Activity: Copy, from the data below, each line that has the word "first".

Data to use:
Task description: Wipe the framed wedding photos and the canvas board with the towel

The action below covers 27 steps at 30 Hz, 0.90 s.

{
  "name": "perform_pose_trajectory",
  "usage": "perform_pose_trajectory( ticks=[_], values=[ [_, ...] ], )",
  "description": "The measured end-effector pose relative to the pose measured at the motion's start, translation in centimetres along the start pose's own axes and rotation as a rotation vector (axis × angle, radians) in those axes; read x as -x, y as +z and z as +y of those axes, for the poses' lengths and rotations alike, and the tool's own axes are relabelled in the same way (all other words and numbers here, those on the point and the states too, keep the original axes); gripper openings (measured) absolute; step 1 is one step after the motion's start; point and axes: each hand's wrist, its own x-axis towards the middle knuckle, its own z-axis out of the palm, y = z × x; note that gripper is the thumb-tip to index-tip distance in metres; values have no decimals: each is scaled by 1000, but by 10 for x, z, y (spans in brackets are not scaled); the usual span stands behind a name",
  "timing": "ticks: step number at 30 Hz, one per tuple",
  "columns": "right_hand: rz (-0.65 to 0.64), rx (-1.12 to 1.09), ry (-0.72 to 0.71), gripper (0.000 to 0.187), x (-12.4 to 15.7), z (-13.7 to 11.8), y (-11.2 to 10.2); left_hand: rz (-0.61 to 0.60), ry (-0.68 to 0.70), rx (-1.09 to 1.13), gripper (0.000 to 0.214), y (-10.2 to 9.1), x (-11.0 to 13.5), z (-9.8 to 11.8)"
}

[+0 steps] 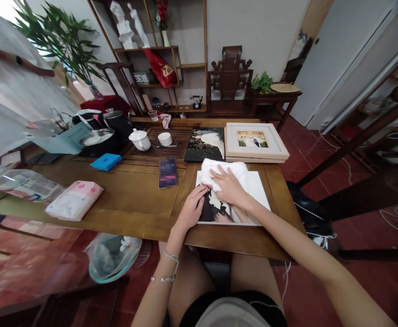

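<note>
A photo panel (217,211) with a white border lies flat at the table's front edge, its picture dark on the left. Spread over its upper part is a folded white towel (241,169). My right hand (230,185) presses flat on the towel, fingers apart. At the panel's left edge rests my left hand (192,204), its fingers stretched out and the tips touching the towel's near left corner. The towel and my right forearm hide much of the picture.
Behind the panel lie a dark photo print (203,145) and a light wooden picture frame (277,143). Leftward are a phone (168,172), a blue box (106,161), a tissue pack (74,200), a lidded white bowl (140,140) and a plastic bottle (25,184). A person (11,59) stands far left.
</note>
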Motion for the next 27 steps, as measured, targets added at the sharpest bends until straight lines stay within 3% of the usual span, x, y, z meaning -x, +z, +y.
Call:
perform_pose_trajectory(
  ticks=[5, 8, 12, 16, 18, 21, 27],
  values=[
    [102, 19, 132, 59, 41, 52, -5, -4, 6, 50, 41, -1, -1, 3],
    [145, 71, 200, 53, 58, 65, -4, 5, -2, 61, 40, -1, -1, 3],
    [110, 124, 162, 56, 83, 33, 2, 10, -3, 53, 40, -1, -1, 3],
    [8, 69, -104, 77, 117, -20, 7, 5, 8, 42, 41, -1, -1, 4],
    [-43, 37, -196, 86, 126, -32, 6, 7, 9, 38, 41, -1, -2, 4],
    [-71, 2, -191, 79, 116, -22, 0, 1, 6, 32, 41, -2, -2, 5],
    [-30, 41, 17, 68, 45, 21, -11, -2, 10, 41, 41, -2, -2, 5]
  ],
)
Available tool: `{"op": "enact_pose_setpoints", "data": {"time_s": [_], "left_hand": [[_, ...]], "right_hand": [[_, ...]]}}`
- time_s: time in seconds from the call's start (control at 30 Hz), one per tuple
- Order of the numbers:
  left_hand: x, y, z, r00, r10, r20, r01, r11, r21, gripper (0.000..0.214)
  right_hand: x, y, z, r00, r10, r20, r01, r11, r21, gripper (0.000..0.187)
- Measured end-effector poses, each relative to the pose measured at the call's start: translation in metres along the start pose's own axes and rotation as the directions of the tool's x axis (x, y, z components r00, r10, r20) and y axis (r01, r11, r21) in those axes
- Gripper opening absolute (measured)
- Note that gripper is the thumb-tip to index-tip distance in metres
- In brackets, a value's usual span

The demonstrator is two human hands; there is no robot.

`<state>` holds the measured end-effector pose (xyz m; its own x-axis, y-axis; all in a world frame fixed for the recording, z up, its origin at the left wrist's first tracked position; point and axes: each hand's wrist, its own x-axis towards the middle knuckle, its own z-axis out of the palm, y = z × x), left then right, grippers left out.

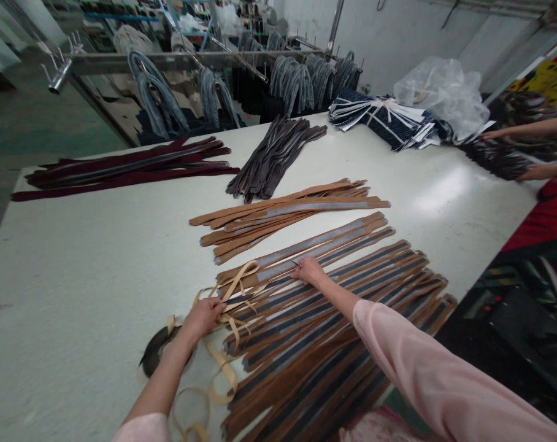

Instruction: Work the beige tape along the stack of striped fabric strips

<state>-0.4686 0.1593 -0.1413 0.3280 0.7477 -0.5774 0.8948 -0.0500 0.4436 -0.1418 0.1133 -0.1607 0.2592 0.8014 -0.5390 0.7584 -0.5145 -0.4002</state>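
Note:
My left hand [207, 316] is closed on a dark adhesive-looking tape [242, 299] that runs right along a brown fabric strip. Curls of pale yellow backing paper [224, 368] lie around and below it. Beside my left forearm sits a dark tape roll [155, 350], partly hidden by the arm. My right hand [308, 272] is closed over the strips, with a small pointed metal tip [295, 263] sticking out; the rest of that tool is hidden. Brown strips with grey and dark bands [347, 294] lie in a row under my right arm.
Farther up the white table [76, 270] lie loose brown strips [288, 215], a dark grey strip bundle [276, 156] and maroon strips [126, 162]. Navy pieces [380, 120] and clear plastic [444, 92] are at the back right. Another person's hands [543, 170] handle dark pieces. A metal rack [191, 60] stands behind.

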Motion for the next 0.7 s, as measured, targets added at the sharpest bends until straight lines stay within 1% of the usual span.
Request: {"op": "enact_pose_setpoints", "data": {"time_s": [0.1,0.2,0.27,0.37,0.5,0.53,0.6,0.67,0.7], "left_hand": [[-0.013,-0.024,-0.018,0.999,-0.044,0.006,0.043,0.999,0.021,0.024],[-0.025,-0.039,-0.033,0.999,-0.018,-0.028,0.021,0.993,0.118,0.028],[-0.030,-0.045,-0.038,0.999,0.015,-0.045,-0.007,0.983,0.182,0.029],[-0.033,-0.048,-0.036,0.998,0.038,-0.050,-0.026,0.978,0.208,0.030],[-0.035,-0.047,-0.029,0.997,0.035,-0.069,-0.023,0.986,0.165,0.031],[-0.035,-0.046,-0.028,0.997,0.032,-0.076,-0.020,0.988,0.151,0.032],[-0.035,-0.045,-0.027,0.997,0.021,-0.079,-0.012,0.993,0.120,0.034],[-0.035,-0.048,-0.028,0.997,0.017,-0.076,-0.011,0.996,0.086,0.034],[-0.035,-0.050,-0.029,0.998,0.016,-0.064,-0.012,0.998,0.066,0.034]], "right_hand": [[0.000,0.000,0.001,0.999,-0.018,-0.043,0.016,0.999,-0.039,0.026],[-0.001,0.000,0.003,0.998,-0.024,-0.057,0.021,0.998,-0.063,0.031],[-0.003,-0.001,0.003,0.997,-0.024,-0.069,0.017,0.996,-0.092,0.033],[-0.007,-0.004,0.004,0.996,-0.021,-0.085,0.007,0.987,-0.161,0.033],[-0.012,-0.018,0.007,0.991,-0.030,-0.134,-0.007,0.964,-0.264,0.032],[-0.013,-0.024,0.010,0.989,-0.048,-0.137,0.008,0.960,-0.280,0.030],[-0.014,-0.036,0.016,0.988,-0.115,-0.105,0.083,0.959,-0.269,0.024],[-0.014,-0.046,0.023,0.984,-0.169,-0.053,0.154,0.965,-0.215,0.021],[-0.014,-0.049,0.026,0.984,-0.177,-0.037,0.167,0.969,-0.180,0.020]]}}
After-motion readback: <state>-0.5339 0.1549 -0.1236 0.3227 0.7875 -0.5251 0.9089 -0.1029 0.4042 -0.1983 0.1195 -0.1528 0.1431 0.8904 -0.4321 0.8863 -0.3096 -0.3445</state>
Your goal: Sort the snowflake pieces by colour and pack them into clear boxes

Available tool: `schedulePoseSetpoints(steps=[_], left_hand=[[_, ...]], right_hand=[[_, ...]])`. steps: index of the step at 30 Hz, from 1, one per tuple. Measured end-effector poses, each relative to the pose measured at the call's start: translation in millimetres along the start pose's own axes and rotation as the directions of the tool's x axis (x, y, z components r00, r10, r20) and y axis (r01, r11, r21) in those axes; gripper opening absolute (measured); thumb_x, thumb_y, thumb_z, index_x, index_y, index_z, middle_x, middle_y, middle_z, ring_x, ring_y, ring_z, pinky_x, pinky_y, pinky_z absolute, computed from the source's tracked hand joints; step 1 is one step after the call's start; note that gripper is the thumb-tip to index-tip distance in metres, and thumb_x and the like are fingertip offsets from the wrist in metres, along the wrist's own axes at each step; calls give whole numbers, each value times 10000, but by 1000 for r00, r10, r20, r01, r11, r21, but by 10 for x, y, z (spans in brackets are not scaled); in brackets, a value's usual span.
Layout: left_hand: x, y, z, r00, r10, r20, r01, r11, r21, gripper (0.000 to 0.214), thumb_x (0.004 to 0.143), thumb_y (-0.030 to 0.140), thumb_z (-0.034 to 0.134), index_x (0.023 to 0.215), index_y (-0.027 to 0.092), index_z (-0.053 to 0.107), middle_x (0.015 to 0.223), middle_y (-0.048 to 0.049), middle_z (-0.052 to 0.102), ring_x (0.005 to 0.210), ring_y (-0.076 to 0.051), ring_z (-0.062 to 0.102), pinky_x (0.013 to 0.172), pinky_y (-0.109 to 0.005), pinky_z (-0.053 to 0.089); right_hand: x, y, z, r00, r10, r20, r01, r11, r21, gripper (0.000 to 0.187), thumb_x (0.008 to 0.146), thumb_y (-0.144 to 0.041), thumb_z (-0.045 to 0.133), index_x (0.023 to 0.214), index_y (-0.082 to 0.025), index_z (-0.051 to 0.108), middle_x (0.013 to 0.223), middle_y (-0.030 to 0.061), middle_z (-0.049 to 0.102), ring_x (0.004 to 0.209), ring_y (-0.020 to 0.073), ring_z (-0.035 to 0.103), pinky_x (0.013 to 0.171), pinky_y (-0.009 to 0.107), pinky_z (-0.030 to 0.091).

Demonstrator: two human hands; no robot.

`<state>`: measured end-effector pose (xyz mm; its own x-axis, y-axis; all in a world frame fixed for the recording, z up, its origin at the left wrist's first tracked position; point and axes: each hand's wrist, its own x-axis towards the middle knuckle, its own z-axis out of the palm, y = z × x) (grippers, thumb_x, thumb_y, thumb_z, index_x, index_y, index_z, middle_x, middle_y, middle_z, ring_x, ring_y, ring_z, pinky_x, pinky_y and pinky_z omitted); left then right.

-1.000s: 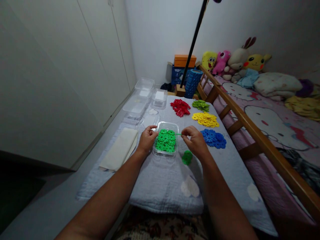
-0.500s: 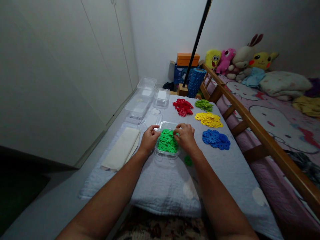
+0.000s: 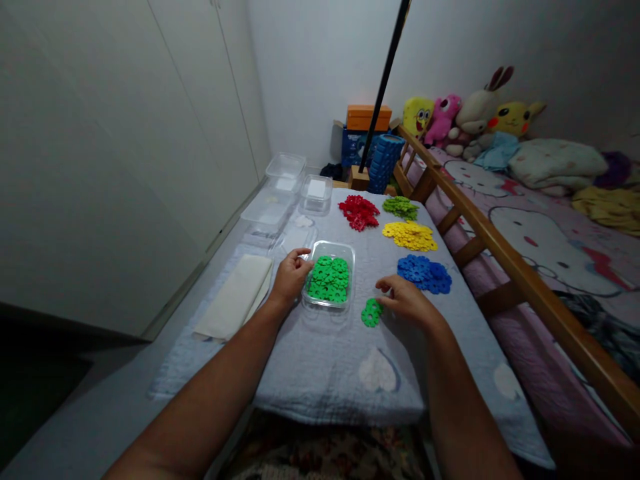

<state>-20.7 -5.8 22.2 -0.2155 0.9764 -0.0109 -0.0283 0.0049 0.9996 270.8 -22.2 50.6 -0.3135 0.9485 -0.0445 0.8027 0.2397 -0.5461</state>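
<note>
A clear plastic container [image 3: 353, 257] stands on the cloth in front of me, with a pile of bright green flower-shaped plastic pieces [image 3: 329, 280] inside. My left hand [image 3: 293, 275] grips the container at its left rim, thumb and forefinger on the edge. To the right of the container, a few loose green pieces [image 3: 371, 313] lie on the cloth. Over them is my right hand [image 3: 405, 300], its thumb and forefinger apart, the thumb beside or touching the upper piece. Nothing shows between its fingers.
Beyond my right hand lie piles of blue [image 3: 425, 274], yellow [image 3: 411, 236], red [image 3: 359, 213] and light green pieces [image 3: 401, 207]. Empty clear containers [image 3: 317, 195] stand at the back left. A folded beige cloth [image 3: 234, 297] lies left. A wooden bed rail [image 3: 480, 233] borders the right.
My right hand has left the container and moved right and down to the loose green pieces. My left hand stays at the container's left rim. The view has shifted slightly.
</note>
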Motion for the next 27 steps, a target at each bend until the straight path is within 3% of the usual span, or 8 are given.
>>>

Solution:
`<state>` holds the measured end-effector pose (xyz m; its own x-axis, y-axis; all in a world frame fixed for the recording, z up, its origin at the left wrist's first tracked position; point and axes: each hand's wrist, its own x-axis towards the middle knuckle, its own z-axis out of the palm, y = z × x), left then right, grippers left out.
`<state>`: measured end-effector pose (xyz mm; its own x-axis, y-axis; all in a world frame fixed for the recording, z up, its origin at the left wrist's first tracked position; point and axes: each hand's wrist, its own x-axis towards the middle knuckle, its own z-axis out of the palm, y = z × x) (grippers, thumb_x, thumb_y, thumb_z, index_x, index_y, index_z, middle_x, middle_y, middle_z, ring_x, ring_y, ring_z, pinky_x, pinky_y and pinky_z omitted); left then right.

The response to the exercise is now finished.